Монолог инспектора затянулся, и Кан Инхо был вынужден замереть в нелепой позе. Присесть ему не предлагали, и он ждал момента, когда сможет покинуть кабинет, отделавшись дежурной улыбкой. Однако инспектор Чан вновь заговорил:
— Давайте как-нибудь пропустим по стаканчику. Муджин — самое подходящее место для беззаботного времяпровождения, тут нужно есть, пить и веселиться.
22
В классе первым делом он проверил по списку учеников, нет ли отсутствующих. Ёнду на месте не оказалось. Он знал, что, если бы приболел кто-то из общежитских ребят, его бы об этом предупредили, однако на утренней планерке с кураторами никто ничего не сказал. Он подошел к парте Ёнду и спросил ребят, где она. Ученики, хлопая глазами, показали жестами, что не знают. Он набросал на доске план урока и вернулся в учительскую.
Пак за соседним столом, поставив перед собой ученика девятого класса, бил того наотмашь по щекам, а все в учительской делали вид, что ничего не происходит. Видно, побои длились уже порядочно — щеки мальчишки горели огнем, напоминая алых асцидий. Кан Инхо хотел было сесть за свой стол, но тут мальчишку зашатало, и он чуть не упал. Кан Инхо бросился его поддержать и незаметным жестом оттащил подальше от Пака и его кулаков. Пак же, почувствовав на себе взгляд Кан Инхо, отряхнул ладони.
— Вы только посмотрите на этих молокососов! Вытворяют в школе невесть что. Еще раз поймаю — прибью насмерть!
Ребенок был глухим. Интересно, он догадывался, за что его наказывают? Вроде девятиклассник, правда, ростом маловат. И в отличие от сверстников, для которых в этом возрасте вполне естественно проявлять непослушание, на бунтаря не походил: стоял понурясь, лицо опухло, и по нему текли слезы.

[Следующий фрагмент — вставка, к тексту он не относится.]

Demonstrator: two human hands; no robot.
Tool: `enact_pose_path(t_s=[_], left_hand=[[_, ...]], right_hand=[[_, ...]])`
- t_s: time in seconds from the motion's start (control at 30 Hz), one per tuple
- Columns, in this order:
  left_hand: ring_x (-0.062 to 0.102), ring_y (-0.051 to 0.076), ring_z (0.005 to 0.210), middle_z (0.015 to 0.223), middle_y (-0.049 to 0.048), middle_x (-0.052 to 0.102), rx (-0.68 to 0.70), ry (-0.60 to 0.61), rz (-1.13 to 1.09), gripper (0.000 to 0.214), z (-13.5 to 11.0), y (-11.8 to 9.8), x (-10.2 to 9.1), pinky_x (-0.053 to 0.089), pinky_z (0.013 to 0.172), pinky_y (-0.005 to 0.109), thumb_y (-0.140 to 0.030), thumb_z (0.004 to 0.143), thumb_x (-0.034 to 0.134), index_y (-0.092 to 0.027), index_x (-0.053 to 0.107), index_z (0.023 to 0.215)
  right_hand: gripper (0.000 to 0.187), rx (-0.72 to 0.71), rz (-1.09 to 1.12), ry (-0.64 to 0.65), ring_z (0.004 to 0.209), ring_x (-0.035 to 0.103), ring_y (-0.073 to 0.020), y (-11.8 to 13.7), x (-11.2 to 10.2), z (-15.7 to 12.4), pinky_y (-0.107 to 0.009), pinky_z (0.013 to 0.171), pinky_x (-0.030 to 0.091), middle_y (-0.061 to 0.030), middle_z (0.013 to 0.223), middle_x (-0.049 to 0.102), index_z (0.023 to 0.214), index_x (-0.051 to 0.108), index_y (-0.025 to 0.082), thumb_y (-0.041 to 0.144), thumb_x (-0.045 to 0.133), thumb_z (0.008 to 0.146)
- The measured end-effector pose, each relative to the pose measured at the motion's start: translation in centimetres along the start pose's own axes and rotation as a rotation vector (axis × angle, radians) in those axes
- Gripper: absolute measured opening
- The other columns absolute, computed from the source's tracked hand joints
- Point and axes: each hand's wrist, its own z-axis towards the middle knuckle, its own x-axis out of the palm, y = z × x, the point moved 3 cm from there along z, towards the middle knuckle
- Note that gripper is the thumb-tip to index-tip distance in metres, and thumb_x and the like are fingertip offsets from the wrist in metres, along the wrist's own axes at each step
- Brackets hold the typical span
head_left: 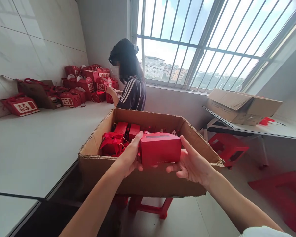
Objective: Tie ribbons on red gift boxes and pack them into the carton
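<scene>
A red gift box [160, 148] is held level between my two hands, over the near wall of a large open cardboard carton [96, 159]. My left hand [132, 154] grips its left end, thumb on the upper edge. At the right end, my right hand [189, 161] has its thumb on the top corner and its fingers curled below. Inside the carton lie several more red boxes, among them a ribbon-tied box [112, 143] just left of my left hand. The held box hides part of the carton's contents.
A co-worker [133, 89] stands beyond the carton, hands at a pile of red gift boxes [88, 82] on the white table [51, 141]. At right, another carton [246, 107] rests on a table, with red stools [228, 148] below. A red stool [150, 207] stands under my carton.
</scene>
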Motion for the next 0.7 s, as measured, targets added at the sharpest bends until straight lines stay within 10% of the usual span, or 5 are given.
enact_pose_path(t_s=[0.13,0.3,0.43,0.57,0.7], left_hand=[[0.066,0.018,0.050,0.089,0.0098,0.070,0.063,-0.013,0.014,0.061,0.4,0.2,0.6,0.036,0.024,0.018,-0.057,0.089,0.034,-0.019,0.036,0.136],[0.066,0.023,0.092,0.134,0.0139,0.051,0.511,-0.251,0.294,0.074,0.6,0.3,2.3,0.059,0.063,0.032,-0.050,0.089,0.043,-0.025,0.004,0.147],[0.037,0.035,0.132,0.140,0.0169,0.046,0.766,-0.437,0.984,0.074,0.2,1.9,2.3,0.030,0.107,0.057,-0.053,0.085,0.052,-0.017,0.028,0.144],[0.044,0.037,0.124,0.125,0.0180,0.058,0.708,-0.658,1.413,0.044,-0.4,4.9,0.4,0.023,0.105,0.061,-0.045,0.088,0.049,-0.015,0.060,0.119],[0.056,0.029,0.100,0.109,0.0125,0.065,0.732,-0.660,1.505,0.035,-0.8,6.5,0.0,0.034,0.094,0.052,-0.039,0.089,0.048,-0.014,0.062,0.110]], right_hand=[[0.063,-0.065,-0.036,-0.105,0.073,0.071,-0.0167,0.2,0.0,0.3,-0.022,0.059,0.057,-0.0148,0.100,0.070,0.120,0.057,0.014,0.065,0.038,0.087],[0.051,-0.405,-0.249,-0.322,0.071,0.067,-0.0177,1.2,-2.2,1.4,-0.028,0.064,0.056,-0.0093,0.083,0.070,0.098,0.063,0.016,0.060,0.041,0.085],[0.067,-0.644,-0.902,-0.759,0.078,0.066,-0.0228,5.8,-6.6,1.9,-0.035,0.068,0.053,-0.0101,0.089,0.070,0.110,0.059,0.017,0.061,0.014,0.088],[0.056,-0.496,-1.409,-1.103,0.094,0.063,-0.0290,11.5,-11.1,3.1,-0.039,0.082,0.047,-0.0161,0.098,0.069,0.102,0.063,0.013,0.056,0.031,0.086],[0.041,-0.276,-1.604,-1.113,0.100,0.061,-0.0346,13.8,-13.3,6.9,-0.041,0.085,0.043,-0.0211,0.096,0.069,0.088,0.068,0.010,0.047,0.052,0.081]])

— Пшел вон! — Пак толкнул его в спину.
Пошатываясь, ученик вышел из учительской. В комнате повисла напряженная тишина. У Кан Инхо язык не поворачивался спросить у коллег, за что Пак жестоко отхлестал ребенка. Вместо этого он решил навестить завуча и осведомиться о причине пропуска Ёнду. Изобразив на лице, что с трудом припоминает, тот проговорил:
— Вчера ночью она самовольно отлучилась из интерната. Насколько мне известно, сейчас с ней проводит беседу заведующий по воспитательной работе. После этого она, вероятно, вернется в класс.